就滿懷希望的跑到人家的城市來,人家一直打電話安撫,等工作穩定有能力了再說……
回憶終止,懷音目光有些悵然,猛地察覺到沈峰的視線,她立即恢復到高冷大方,儀態完美無懈。
她萬不要被沈峰瞧出端倪來。
新娘看出沈峰的心不在焉,目光隨著他來到懷音身上,眼裡露出一陣陰鬱和妒忌,把人拉開,「阿峰,我們去那邊敬酒。」
起先沒注意,不僅僅是沈峰,連他父母都在場,不過她的變化太大了,與當初的土妞截然不同,大家只見過一面,所以沒認出來很正常,但是沈峰不一樣。
懷音想馬上離開,無論對方是否會認為她心虛,身份明擺著。
事實上她這麼做了,撇下陸小安,一路走到宴會廳出口拐角處,沈峰追了上來,「陸少奶奶對不起,能談談嗎?」
「沒空。」
他追上,從前面擋住她,「上次在醫院是我唐突了,陸少奶奶,因為您和我的初戀長得太像了,就連聲音都一……」
他沒有說完,聲音哽咽。
懷音抬頭,不露一絲情緒:「沈先生請注意自己的身份,我有丈夫,你也有未婚妻,說這種話未免輕浮,人有相似物有相同,既然要結婚了,對前女友念念不忘,是一種濫情。還有,沒有人想聽你的初戀故事。」
說完,她趾高氣揚的繞過他,離開。
沈峰越發失魂落魄,黯然神傷,望著她的背影,嘴裡一直喃喃:「怎麼可能那麼像,不可能的,為什麼不是她……」
沈景瑜拍了拍他的肩膀,把沈峰嚇了一跳,「新郎官,聽說你之前有個異地戀的女朋友,怎麼,喝高了,看見美女就瞎認了?」
沈峰和沈景瑜並不熟悉,只知道沈景瑜是沈家小字輩里混的比較好的,這次他找了一個好對象,才逐漸熟絡起來。

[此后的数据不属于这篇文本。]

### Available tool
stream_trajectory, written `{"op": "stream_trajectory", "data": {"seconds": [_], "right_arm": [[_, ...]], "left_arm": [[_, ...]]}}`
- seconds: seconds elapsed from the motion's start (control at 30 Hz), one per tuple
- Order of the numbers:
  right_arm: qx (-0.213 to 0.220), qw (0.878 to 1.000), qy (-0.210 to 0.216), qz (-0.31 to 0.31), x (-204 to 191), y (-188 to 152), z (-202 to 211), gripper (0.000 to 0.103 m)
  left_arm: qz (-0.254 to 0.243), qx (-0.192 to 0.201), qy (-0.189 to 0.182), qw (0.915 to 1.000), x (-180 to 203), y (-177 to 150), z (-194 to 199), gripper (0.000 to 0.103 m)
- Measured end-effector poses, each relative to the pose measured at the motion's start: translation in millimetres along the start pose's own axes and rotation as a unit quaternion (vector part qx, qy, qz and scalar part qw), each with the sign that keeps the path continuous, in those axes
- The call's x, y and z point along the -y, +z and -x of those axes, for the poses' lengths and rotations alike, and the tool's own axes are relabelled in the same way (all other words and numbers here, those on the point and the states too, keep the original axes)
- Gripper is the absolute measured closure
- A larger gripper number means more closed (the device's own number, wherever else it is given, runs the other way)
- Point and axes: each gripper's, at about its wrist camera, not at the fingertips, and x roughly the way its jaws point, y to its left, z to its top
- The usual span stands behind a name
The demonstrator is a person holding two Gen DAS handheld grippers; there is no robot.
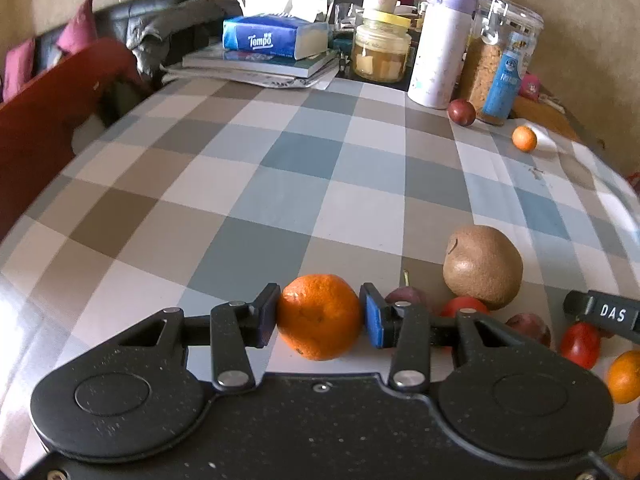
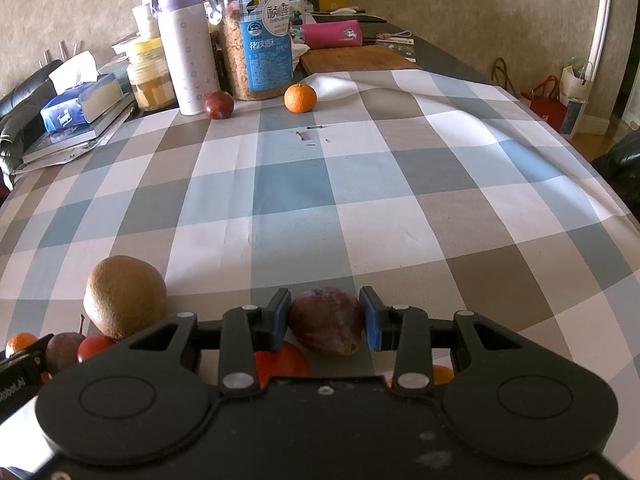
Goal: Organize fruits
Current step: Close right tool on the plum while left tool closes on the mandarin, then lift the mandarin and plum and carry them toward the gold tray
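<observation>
The checked tablecloth (image 2: pixel 360 184) carries everything, and I place the rest by the kiwi (image 2: pixel 125 296) near my edge of it. Far beyond the kiwi, a clear jar with a blue label (image 2: pixel 256 32) and a white bottle with a lilac lid (image 2: pixel 186 44) stand side by side. My left gripper (image 1: pixel 320 316) pinches a mandarin (image 1: pixel 320 316) just left of the kiwi, both pads against its sides. My right gripper (image 2: pixel 326 320) pinches a dark plum (image 2: pixel 326 320) just right of the kiwi. Small red fruits (image 1: pixel 580 344) lie beside it; another mandarin (image 2: pixel 300 98) and plum (image 2: pixel 219 105) sit by the jar.
</observation>
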Motion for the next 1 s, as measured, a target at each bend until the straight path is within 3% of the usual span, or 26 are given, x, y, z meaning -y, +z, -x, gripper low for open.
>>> {"op": "stream_trajectory", "data": {"seconds": [0.53,1.0], "right_arm": [[-0.010,0.999,0.022,-0.047,17,6,0,0.065],[0.002,0.998,0.027,-0.062,25,6,3,0.065]], "left_arm": [[0.040,0.008,-0.031,0.9987,-16,1,4,0.052],[0.022,0.046,-0.026,0.9984,-9,0,13,0.052]]}}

「景瑜哥,我不是……」沈峰急得面紅耳赤,大喜的日子,他確實不該失態,若叫人看出端倪來,豈不是毀了這代價極大的婚姻。
「好了好了,你不用解釋,作為男人,我挺理解你的,誰心裡沒個白月光,我跟你說,等過了這個坎就容易了……」
沈景瑜勾肩搭背的,眼睛裡看似真誠,實則閃過幾道精光。
有意思,好像又抓到了某人的把柄。
破綻那麼多,怎麼不令人懷疑。
身邊的愣頭青,似乎把他當作一個可靠的傾述對象,一點心機都沒有,就算搭上了小富婆,也是個沒腦子的。
……
懷音腳底抹油,跑的快。後來想想,她確實不應該走,她又沒做錯事,有什麼可怕的。
她唯一錯的就是自己的愚蠢與天真,她害怕的是被人當眾揭露的難堪。
她忽然很討厭以前的懷音。
在馬路上走了很久,她才發現,自己走遠了。一個急促的電話將她拉回了現實,是秦業偉打來的。

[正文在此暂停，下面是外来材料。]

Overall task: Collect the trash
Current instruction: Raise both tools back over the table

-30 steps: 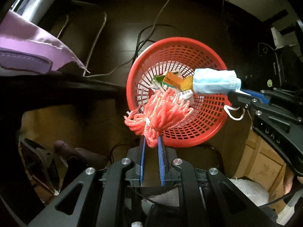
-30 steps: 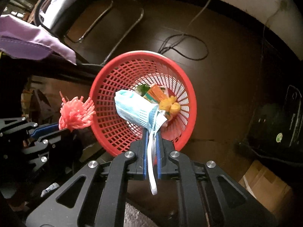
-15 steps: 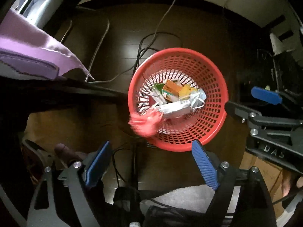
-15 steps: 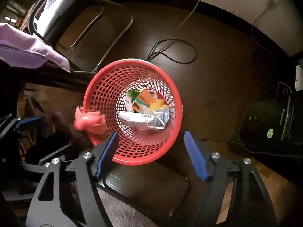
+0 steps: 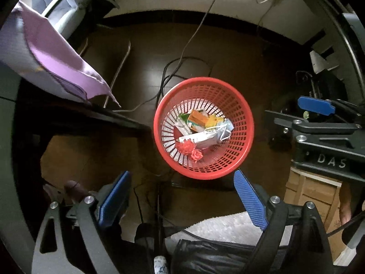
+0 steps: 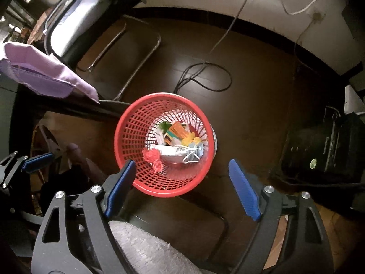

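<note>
Left wrist view
Left gripper (image 5: 182, 198): held high above the floor, pointing down, blue fingers (image 5: 249, 199) spread wide, nothing between them.
Red basket (image 5: 245, 123): stands on the dark floor, ahead of and between the fingertips.
Pink mesh bundle (image 5: 189, 149): lies inside the basket near its close wall, touching the face mask.
Face mask (image 5: 206, 138): lies in the basket, white loops up, over orange and yellow wrappers (image 5: 198, 118).
Right gripper (image 5: 317, 106): reaches in from the right edge, one blue pad showing, beside the basket.

Right wrist view
Right gripper (image 6: 182, 186): also aimed downward, fingers (image 6: 244, 189) wide apart and empty; the left fingertip overlaps the basket's (image 6: 123, 123) near rim.
Mesh bundle (image 6: 153, 157) and mask (image 6: 182, 151): at the bottom, side by side.
Left gripper (image 6: 37, 159): at the left edge, level with the basket.
Purple cloth (image 6: 38, 75): hangs over a dark tabletop edge, upper left.
Cables (image 6: 205, 75): looped on the floor behind the basket.
</note>
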Demonstrator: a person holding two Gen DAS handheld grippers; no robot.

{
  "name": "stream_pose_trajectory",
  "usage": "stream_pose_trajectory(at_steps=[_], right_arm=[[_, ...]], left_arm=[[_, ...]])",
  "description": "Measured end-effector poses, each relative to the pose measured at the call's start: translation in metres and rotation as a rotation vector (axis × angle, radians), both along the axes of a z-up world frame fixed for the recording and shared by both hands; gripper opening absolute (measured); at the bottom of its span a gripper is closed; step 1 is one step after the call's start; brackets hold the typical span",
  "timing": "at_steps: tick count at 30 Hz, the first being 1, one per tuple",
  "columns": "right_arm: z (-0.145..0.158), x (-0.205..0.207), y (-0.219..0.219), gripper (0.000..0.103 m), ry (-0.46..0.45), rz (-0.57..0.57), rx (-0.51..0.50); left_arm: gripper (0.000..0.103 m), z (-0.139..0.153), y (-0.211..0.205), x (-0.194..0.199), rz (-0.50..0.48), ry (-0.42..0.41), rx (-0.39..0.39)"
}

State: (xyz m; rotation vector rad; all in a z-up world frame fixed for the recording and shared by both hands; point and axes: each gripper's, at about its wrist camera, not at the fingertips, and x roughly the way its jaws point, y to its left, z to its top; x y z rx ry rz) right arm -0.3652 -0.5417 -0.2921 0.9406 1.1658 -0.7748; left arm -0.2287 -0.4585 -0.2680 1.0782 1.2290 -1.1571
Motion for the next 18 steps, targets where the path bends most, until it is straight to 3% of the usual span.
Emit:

「思枚,你能來一趟家裡嗎?我出了點事……」秦業偉吱吱唔唔的,欲言又止。
「爸,出了什麼事了?」
「說不清楚,算了,思枚,你別過來——」
「餵?」
他那邊聲音有些嘈雜,好像還有其他人的說話聲,懷音不敢耽擱,以最快的速度趕到了秦業偉的公寓。
門沒關,裡面密密匝匝的有七八個人,五顏六色的頭髮,流里流氣的打扮,凶神惡煞的拿著棍子,秦業偉被兩人擒倒在沙發上,動彈不得。
「爸!」懷音試圖衝過去,有人擋住她的去路,說不害怕是假的,但擔心秦業偉的安危大於一切。
「思枚,對不起……」
原來秦業偉之前替人做擔保,結果人跑了,債主找了道上混的來要賬,拿不出錢,他們就要把秦業偉給弄殘。細問之下,才知道秦業偉的朋友竟然借了五百萬,對懷音來說簡直是一個天文數字。
房子和車子抵押給他們,只值兩百萬,還差三百萬,她把之前陸時靖給的一百萬,只剩九十萬加上秦業偉的積蓄,轉賬給了對方。
對方給了三天的時間,讓她湊齊剩餘的一百八十萬,將秦業偉安頓好,懷音打算留下來陪他,卻被秦業偉拒絕了。